The following appeared as part of an article in a trade magazine:
“During a recent trial period in which government inspections at selected meat-processing plants were more frequent,
the amount of bacteria in samples of processed chicken decreased by 50 percent on average from the previous year’s
level. If the government were to institute more frequent inspections, the incidence of stomach and intestinal infections
throughout the country could thus be cut in half. In the meantime, consumers of Excel Meats should be safe from
infection because Excel’s main processing plant has shown more improvement in eliminating bacterial contamination
than any other plant cited in the government report.”
Discuss how well reasoned . . . etc.
The argument that frequent visits by Governement officials could bring down the stomach infection problems by 50% and that consumers of Excel meat should be safe fails to mention several key points based on which it could be evaluated. The author makes a number of assumptions, for which there is no solid evidence. Hence, the argument is weak and unconvincing.
First, the argument does not make it clear how long the trial period continued. It is possible that when the trial was conducted, bacteria that contaminate meat are less active due to weather conditions and can infact grow and thrive when favourable conditions return.
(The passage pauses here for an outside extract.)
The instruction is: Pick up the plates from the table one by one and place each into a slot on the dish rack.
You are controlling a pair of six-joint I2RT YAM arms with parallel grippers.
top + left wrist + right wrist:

Thus, the visit of officials has no direct link with the growth of bateria, as suggested by the passage. Additionally, It is also not clear just how many plants the official visited. If they visited only a handful of plants, and the reduction in bacteria was seen across processing plants, it is quite possible that the reduction was due to some other reason and not because of these visits. Had the author provided some quantitaive data about the scope of this visits, the reasoning could have been much convincing.
Second, the author assumes that all bacteria found in processed meat infact cause stomach and intestinal infections. It is possible that some of the bacteria are essential bacterias for humas. For example, just like curd cannot be made from milk without the lactobacillus bacteria, it is possible that a few bacterias are needed by the processing plants, and they do not cause infections. Also, the declaration that 50% reduction in the number of bacteria will also cut down the number of infected people by 50% is dubious to say the least, as there is no data showing direct co relation between these numbers. Had the author provided some statistical data about how the reduction of bacteria have infact reduced the number of infected patients, this assumption would certainly have been much persuasive. Without it, however, it seems stretched.
Third, the author also says that consumers of Excel Meat should be safe. But these statement is also far fetched. Just because the main plant has shown improvement in eliminating bacteria does not mean that the meat people consume will have less bacterias. It is possible that the meat is contaminated after it gets out of the plant due to improper handling etc. Also, it may be possible that the government standards for the meat processing industry is not upto the medically accepted levels. Thus, to say that consumers would be safe is incorrect. At most, the author can claim that the consumers of Excel Meat would be safer than consumers of other plans mentioned in the government report.
In conclusion, I think the argument is very weak and the conclusions drawn are far fetched for the above reasons. The argument could have been strentgthened had the author addressed some pertinent factors like the type of bacteria reduced, the actual decrease in the number of infected people, and the percentage of plants visited by the officials. Without these information, however, the argument remains vulnerable and open to debate.